O setor do cinema e do audiovisual conta com um robusto arcabouço institucional, econômico-financeiro e regulatório formalizado, com destaque para alguns instrumentos que contemplam a dimensão da educação audiovisual, a saber: a Lei 14.533/2023, que institui o Plano Nacional de Educação Digital (PNED), e outros instrumentos que buscam promover cultura e o cinema nas escolas, como a lei 13.006/14 que obriga a exibição de filmes de produção brasileira nas escolas de educação básica do Brasil e as leis 10.639/03 e 11.645/08, que tratam da inserção da história e cultura afro brasileiras na educação. Trata-se de instrumentos legais que precisam ser implementados na prática a fim de garantir a formação no campo da cultura, do cinema e do audiovisual.
Apesar do grande potencial de consolidação das regiões do interior do estado do Rio de Janeiro como pólos da indústria audiovisual, os dados da ANCINE são o sintoma de um contexto que ainda possui grandes desafios. Segundo dados oficiais do Observatório do Cinema e do Audiovisual da ANCINE, o estado possui 2.455 produtoras cadastradas pela agência, sendo 6 delas em Campos dos Goytacazes, 9 produtoras em Macaé e apenas uma em Itaperuna.
A retomada da proposta de criação da Escola Brasileira de Cinema e Audiovisual na UENF se insere, portanto, numa estratégia mais ampla: suscitar e aprofundar a descentralização econômica, em especial do setor audiovisual, na região Norte e Noroeste do Estado do Rio de Janeiro, além de enfrentar a histórica dependência do modelo econômico baseado no petróleo. É preciso fortalecer novas vocações econômicas para a região, capazes de articular inovação, formação de mão-de-obra qualificada, a valorização da identidade regional e a dinamização da economia local. As imagens em movimento, dos canais de influencers à publicidade e aos games, tendo o cinema e o audiovisual no centro do processo, pela sua capacidade de agregar valor simbólico e econômico, devem ser a força motriz desse desenvolvimento.
Ao articular ensino, pesquisa e extensão, a UENF é um polo estratégico de desenvolvimento de uma economia criativa robusta no interior do Estado, com impacto para além de suas fronteiras imediatas, alcançando municípios vizinhos do Espírito Santo e de Minas Gerais. A Escola de Cinema que defendemos não será apenas um centro de formação, mas também de produção, circulação, preservação e reflexão crítica sobre o campo do audiovisual, ancorado no compromisso com a diversidade cultural e com a potência criativa da região Norte e Noroeste Fluminense.
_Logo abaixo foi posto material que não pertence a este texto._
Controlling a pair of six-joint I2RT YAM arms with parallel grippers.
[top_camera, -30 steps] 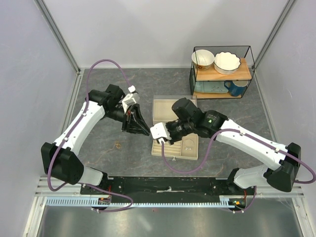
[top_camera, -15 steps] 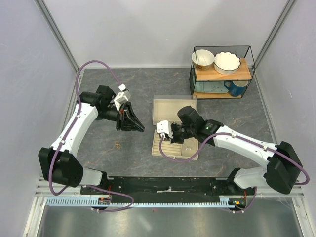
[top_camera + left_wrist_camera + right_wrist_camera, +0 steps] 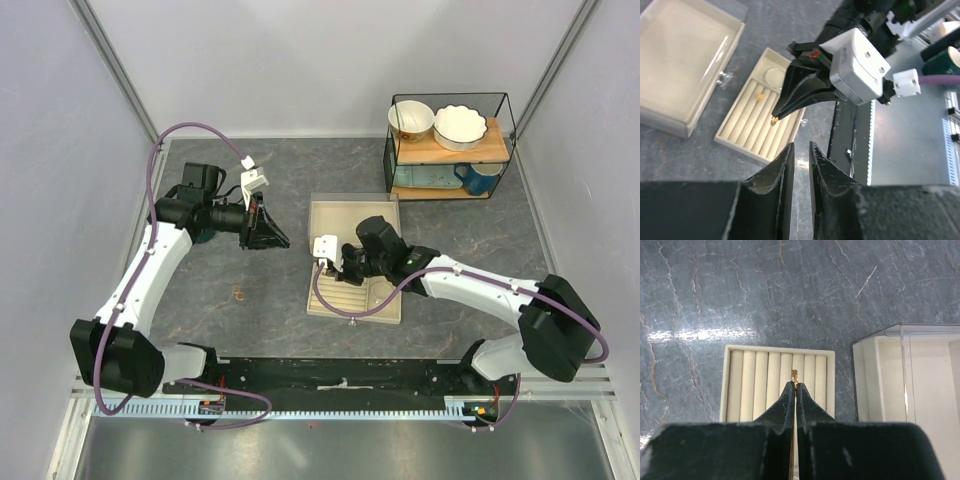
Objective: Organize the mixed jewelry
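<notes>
Gold-brown and tiny, the ring (image 3: pixel 794 373) is sitting pinched at the very tips of the right gripper (image 3: pixel 795 385), whose black jaws are clenched flat on it. It is hanging just over the ribbed rolls of the beige slotted tray (image 3: pixel 752 385), not yet touching them as far as the wrist view tells.

That is the change. A second ago the right gripper was riding higher, at the tray's 9 o'clock edge. It has been dropping and reaching in, and now it is lining the ring up over the slots. The left gripper (image 3: pixel 801 146) has been pulling away toward 10 o'clock, well apart from the tray. Its jaws are standing slightly parted with nothing between them.

Already in the tray, a second small gold ring (image 3: pixel 760 96) is resting between two rolls, and the thin silvery wire hoop (image 3: pixel 772 76) is lying in the end compartment. One more little brownish ring (image 3: pixel 239 293) is waiting on the grey marbled table (image 3: pixel 200 180), out at the tray's 9 o'clock. The clear-lidded cream box (image 3: pixel 352 222) is sitting at 12 o'clock.

So the seating step looks to be starting, with the loose ring still left to fetch.
</notes>
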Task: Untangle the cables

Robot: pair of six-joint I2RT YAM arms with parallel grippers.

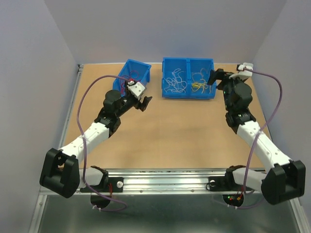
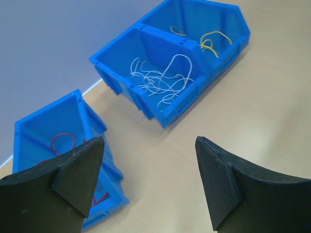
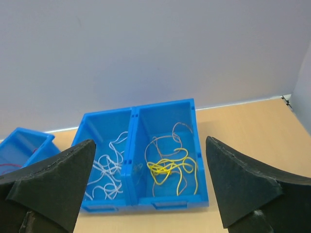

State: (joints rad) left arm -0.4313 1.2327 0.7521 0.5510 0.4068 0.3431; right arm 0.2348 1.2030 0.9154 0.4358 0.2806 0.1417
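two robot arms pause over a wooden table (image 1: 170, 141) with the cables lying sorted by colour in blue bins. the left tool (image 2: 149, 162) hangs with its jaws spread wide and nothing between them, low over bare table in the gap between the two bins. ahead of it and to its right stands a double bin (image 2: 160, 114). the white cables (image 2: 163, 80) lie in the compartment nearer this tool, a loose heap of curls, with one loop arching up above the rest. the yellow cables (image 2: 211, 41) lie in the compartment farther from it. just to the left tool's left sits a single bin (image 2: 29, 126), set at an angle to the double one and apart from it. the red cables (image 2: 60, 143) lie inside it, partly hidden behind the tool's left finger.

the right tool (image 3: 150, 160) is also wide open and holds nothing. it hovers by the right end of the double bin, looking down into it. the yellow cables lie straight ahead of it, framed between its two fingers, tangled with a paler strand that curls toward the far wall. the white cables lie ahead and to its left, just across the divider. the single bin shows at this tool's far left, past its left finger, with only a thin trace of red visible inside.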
Não se trata apenas de recuperar um passado glorioso. Trata-se de projetar um futuro em que a cultura seja reconhecida como direito e como vetor de desenvolvimento. É preciso criar uma escola que forme técnicos, artistas, pesquisadores, preservadores e gestores; que estimule parcerias com produtoras, festivais, entidades de patrimônio, plataformas de exibição e com o poder público em todas as suas esferas; que seja capaz de dialogar com as demandas contemporâneas do mercado audiovisual e, ao mesmo tempo, preservar a função social do cinema como instrumento de pensamento crítico e transformação.
Por isso, convocamos a sociedade civil, os poderes públicos, as universidades, as empresas e todos os agentes culturais a se unirem em torno deste projeto. A Escola Brasileira de Cinema e Audiovisual consiste num processo de reivindicação ampla que articula a interiorização das políticas públicas e da indústria do cinema e do audiovisual: é uma aposta estratégica na capacidade do interior do estado do Rio de Janeiro de imaginar, criar e construir alternativas para si mesmo, com o potencial estratégico de contribuir para o desenvolvimento cultural, econômico e social da Região.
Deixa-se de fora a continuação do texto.